EXERCISE DIRECTIONS. Repeat word for word the opening stretch of the entries, from the first line through the line containing "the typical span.".
-- TASK MATERIAL follows --
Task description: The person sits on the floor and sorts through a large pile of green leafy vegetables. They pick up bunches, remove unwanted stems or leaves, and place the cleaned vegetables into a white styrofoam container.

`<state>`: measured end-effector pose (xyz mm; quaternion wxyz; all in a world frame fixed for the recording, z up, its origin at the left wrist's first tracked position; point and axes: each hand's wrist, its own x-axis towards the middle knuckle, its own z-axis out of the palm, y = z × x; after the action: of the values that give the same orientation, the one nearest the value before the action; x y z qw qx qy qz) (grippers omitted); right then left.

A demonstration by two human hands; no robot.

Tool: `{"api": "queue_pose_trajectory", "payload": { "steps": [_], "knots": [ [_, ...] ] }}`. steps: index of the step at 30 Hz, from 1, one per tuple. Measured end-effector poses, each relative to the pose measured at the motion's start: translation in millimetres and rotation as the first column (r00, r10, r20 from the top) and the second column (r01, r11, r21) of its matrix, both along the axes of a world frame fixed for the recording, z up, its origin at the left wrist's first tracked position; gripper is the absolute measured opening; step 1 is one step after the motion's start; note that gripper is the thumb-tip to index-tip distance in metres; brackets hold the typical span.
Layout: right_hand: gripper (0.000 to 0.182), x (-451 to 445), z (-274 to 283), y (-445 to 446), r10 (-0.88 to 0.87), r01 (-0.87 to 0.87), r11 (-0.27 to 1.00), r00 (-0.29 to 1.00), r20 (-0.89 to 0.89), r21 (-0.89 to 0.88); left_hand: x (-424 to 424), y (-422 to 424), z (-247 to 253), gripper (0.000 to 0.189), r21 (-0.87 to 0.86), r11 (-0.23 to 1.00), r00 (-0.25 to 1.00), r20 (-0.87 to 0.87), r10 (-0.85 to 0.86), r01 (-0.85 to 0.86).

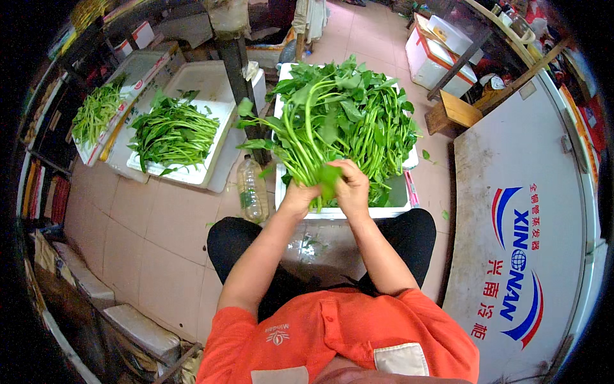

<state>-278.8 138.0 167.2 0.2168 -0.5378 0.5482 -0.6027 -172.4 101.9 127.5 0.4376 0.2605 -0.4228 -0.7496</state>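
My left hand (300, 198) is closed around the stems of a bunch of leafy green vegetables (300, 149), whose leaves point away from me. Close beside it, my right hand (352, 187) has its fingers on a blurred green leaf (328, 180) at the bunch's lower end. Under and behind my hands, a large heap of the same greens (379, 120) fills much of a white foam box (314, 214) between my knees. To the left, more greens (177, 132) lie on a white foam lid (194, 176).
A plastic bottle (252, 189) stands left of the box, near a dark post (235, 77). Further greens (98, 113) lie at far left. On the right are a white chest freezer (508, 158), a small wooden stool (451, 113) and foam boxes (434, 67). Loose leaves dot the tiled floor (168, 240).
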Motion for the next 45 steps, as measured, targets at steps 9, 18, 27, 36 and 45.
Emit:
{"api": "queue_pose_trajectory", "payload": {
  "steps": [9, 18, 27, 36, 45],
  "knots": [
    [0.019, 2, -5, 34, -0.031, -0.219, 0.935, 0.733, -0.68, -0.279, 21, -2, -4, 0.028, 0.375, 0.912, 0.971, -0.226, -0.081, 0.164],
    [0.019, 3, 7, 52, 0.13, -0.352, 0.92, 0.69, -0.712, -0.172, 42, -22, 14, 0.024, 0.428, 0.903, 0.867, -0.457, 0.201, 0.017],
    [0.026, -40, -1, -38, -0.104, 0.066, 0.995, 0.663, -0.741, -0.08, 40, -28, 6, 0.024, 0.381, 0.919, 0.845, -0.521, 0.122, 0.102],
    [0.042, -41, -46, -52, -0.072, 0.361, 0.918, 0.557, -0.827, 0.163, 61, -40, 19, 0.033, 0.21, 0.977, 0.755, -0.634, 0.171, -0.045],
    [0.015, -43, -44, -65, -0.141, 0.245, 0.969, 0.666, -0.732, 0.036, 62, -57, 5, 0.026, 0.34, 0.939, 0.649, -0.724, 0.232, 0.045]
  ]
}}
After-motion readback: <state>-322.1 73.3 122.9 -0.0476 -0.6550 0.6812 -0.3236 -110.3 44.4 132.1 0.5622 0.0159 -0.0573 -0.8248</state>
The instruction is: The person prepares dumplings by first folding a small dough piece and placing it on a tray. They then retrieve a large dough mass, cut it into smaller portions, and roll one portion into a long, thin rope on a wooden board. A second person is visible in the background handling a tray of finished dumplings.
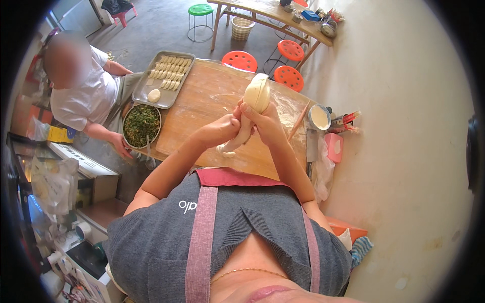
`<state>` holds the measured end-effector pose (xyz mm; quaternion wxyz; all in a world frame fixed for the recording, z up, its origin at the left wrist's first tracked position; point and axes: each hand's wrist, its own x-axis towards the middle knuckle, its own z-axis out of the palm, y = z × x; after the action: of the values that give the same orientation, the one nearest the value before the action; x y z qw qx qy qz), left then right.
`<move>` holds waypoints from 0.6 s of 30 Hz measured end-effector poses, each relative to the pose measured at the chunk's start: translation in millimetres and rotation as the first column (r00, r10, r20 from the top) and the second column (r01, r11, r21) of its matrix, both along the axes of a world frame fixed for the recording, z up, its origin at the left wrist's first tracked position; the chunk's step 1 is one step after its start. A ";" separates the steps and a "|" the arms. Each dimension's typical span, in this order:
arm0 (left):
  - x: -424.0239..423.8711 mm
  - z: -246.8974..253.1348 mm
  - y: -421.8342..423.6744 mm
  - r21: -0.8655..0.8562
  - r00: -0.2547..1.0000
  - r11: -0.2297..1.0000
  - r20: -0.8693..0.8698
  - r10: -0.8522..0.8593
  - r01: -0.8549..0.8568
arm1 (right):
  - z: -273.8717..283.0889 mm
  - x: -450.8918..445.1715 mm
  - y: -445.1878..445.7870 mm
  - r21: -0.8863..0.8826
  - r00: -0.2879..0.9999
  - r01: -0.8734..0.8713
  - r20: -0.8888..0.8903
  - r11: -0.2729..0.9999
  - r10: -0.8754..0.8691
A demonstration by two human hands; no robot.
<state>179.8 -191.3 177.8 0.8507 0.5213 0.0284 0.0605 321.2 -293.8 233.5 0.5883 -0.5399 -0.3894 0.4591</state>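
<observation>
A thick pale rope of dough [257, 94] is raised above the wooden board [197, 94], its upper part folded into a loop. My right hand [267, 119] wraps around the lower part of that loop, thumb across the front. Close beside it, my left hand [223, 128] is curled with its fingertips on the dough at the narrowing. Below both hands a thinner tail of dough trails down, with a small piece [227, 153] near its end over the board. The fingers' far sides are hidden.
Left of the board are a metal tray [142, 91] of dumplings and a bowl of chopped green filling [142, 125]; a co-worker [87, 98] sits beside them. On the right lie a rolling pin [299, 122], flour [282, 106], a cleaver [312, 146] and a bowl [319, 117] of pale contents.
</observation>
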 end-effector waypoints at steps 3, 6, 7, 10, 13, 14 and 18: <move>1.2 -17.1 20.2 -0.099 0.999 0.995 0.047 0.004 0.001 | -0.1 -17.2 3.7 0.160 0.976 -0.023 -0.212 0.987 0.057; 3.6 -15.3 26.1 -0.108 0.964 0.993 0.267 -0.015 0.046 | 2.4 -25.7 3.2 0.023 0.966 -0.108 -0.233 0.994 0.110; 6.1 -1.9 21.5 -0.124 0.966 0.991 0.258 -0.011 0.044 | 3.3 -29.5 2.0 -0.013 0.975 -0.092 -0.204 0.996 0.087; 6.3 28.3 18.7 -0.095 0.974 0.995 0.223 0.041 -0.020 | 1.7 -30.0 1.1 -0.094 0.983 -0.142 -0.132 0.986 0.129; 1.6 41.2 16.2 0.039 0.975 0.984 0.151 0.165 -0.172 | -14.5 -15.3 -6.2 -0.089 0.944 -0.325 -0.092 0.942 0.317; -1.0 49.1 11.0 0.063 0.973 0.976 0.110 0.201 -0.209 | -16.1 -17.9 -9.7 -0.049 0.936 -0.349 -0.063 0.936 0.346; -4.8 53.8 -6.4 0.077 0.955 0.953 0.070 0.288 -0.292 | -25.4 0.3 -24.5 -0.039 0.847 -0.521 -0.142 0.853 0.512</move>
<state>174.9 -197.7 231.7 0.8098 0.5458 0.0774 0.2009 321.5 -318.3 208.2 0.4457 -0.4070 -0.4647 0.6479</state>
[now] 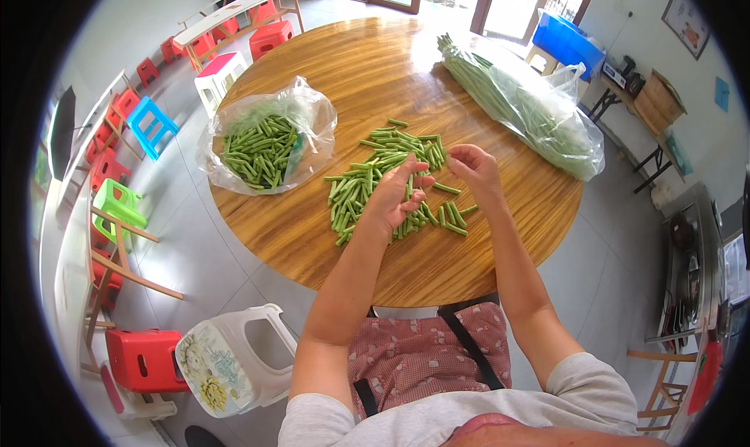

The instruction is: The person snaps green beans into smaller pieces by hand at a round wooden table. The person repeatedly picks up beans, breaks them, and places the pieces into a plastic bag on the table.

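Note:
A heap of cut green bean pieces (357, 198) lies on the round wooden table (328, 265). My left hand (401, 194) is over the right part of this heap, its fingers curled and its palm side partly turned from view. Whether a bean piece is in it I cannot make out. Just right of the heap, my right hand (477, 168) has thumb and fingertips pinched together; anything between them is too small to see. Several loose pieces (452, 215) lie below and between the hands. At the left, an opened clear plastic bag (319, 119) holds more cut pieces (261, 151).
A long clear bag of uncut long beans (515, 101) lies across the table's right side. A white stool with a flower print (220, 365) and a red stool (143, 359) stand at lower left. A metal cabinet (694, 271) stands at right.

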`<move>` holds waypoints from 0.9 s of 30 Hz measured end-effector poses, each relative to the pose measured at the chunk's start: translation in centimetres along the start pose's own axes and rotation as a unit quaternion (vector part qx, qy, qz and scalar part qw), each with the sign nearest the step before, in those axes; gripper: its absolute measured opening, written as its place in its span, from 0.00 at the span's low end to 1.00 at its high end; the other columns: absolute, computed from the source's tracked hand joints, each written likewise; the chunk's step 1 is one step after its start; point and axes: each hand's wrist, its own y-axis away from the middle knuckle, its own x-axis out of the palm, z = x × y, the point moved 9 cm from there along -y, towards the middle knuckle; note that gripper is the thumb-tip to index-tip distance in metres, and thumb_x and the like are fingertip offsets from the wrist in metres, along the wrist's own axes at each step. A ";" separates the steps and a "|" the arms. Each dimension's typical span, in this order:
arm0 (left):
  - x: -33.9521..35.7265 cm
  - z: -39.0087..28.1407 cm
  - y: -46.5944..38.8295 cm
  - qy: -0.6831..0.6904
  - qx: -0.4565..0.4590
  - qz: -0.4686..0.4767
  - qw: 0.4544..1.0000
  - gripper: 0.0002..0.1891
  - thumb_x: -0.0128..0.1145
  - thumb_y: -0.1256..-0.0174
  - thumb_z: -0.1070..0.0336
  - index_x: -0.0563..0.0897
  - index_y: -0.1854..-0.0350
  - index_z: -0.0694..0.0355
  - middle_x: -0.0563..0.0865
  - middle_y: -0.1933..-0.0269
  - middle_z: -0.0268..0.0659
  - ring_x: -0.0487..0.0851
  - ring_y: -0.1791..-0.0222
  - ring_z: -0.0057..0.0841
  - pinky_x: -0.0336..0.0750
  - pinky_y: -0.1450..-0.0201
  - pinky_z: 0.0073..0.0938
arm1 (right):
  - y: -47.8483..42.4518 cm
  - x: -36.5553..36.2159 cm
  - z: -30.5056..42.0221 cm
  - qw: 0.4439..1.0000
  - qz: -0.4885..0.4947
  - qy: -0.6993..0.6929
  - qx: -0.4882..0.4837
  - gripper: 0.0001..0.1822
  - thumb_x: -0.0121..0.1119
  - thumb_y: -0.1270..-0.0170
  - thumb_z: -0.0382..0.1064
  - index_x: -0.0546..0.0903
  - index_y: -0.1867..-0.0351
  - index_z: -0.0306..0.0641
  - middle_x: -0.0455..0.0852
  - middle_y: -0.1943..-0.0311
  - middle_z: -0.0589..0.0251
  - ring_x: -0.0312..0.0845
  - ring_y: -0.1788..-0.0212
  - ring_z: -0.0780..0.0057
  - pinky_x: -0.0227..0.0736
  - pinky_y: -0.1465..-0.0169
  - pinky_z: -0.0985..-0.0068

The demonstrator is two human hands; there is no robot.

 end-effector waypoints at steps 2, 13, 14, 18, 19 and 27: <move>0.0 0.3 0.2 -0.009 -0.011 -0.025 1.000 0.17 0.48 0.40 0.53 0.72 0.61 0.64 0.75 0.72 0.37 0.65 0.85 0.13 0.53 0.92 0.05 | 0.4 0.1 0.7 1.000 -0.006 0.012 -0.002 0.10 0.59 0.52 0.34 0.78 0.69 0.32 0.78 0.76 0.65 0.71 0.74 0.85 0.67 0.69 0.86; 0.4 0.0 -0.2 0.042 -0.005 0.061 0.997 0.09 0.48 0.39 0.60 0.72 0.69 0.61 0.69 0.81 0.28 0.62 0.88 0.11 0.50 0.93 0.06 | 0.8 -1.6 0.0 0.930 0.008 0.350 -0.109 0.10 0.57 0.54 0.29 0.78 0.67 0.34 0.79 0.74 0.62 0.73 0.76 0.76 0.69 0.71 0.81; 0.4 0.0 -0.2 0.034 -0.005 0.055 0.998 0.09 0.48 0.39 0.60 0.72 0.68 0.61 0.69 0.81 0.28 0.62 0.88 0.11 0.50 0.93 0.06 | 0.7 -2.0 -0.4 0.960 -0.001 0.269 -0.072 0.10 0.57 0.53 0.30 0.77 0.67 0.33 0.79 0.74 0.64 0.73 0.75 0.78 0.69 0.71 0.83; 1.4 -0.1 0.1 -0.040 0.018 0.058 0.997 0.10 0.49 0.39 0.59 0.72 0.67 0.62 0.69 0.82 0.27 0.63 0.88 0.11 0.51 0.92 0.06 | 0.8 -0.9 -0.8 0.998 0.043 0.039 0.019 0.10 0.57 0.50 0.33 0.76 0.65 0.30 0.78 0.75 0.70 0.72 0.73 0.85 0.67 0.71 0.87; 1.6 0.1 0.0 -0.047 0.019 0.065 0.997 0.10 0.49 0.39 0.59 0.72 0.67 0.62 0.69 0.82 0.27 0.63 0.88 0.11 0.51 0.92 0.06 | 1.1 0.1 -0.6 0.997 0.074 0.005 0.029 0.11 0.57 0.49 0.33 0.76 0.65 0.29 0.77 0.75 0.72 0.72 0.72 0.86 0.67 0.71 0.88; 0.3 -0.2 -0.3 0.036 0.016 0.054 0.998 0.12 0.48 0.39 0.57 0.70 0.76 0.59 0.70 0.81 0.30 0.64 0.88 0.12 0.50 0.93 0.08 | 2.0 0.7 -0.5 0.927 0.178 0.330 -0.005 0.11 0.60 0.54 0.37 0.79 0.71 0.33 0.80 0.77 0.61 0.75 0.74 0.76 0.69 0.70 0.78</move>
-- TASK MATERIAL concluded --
OUTPUT BELOW.
Task description: The person sits on the floor and sorts through a large pile of green leafy vegetables. They pick up bunches, remove unwanted stems or leaves, and place the cleaned vegetables into a white styrofoam container.

`<state>`: measured end-effector pose (xyz mm; quaternion wxyz; all in a world frame fixed for the recording, z up, its origin at the left wrist's first tracked position; point and axes: each hand's wrist, its own x-axis towards the middle knuckle, its own z-axis out of the palm, y = z × x; after the action: of the values that give the same orientation, the one nearest the value before the action; x y z qw qx qy qz) (grippers omitted); right then left.

A demonstration by two human hands; no robot.

Tool: `{"api": "queue_pose_trajectory", "payload": { "steps": [_], "knots": [ [_, ...] ] }}`. steps: index of the step at 30 Hz, from 1, one per tuple. Measured end-effector poses, each relative to the pose measured at the motion's start: translation in millimetres and rotation as the first column (r00, r10, r20 from the top) and the second column (r01, r11, r21) of its matrix, both along the axes of a world frame fixed for the recording, z up, its origin at the left wrist's first tracked position; gripper is the absolute measured opening; step 1 is one step after the motion's start; note that gripper is the thumb-tip to index-tip distance in metres; brackets hold the typical span.

Nothing else is part of this exercise.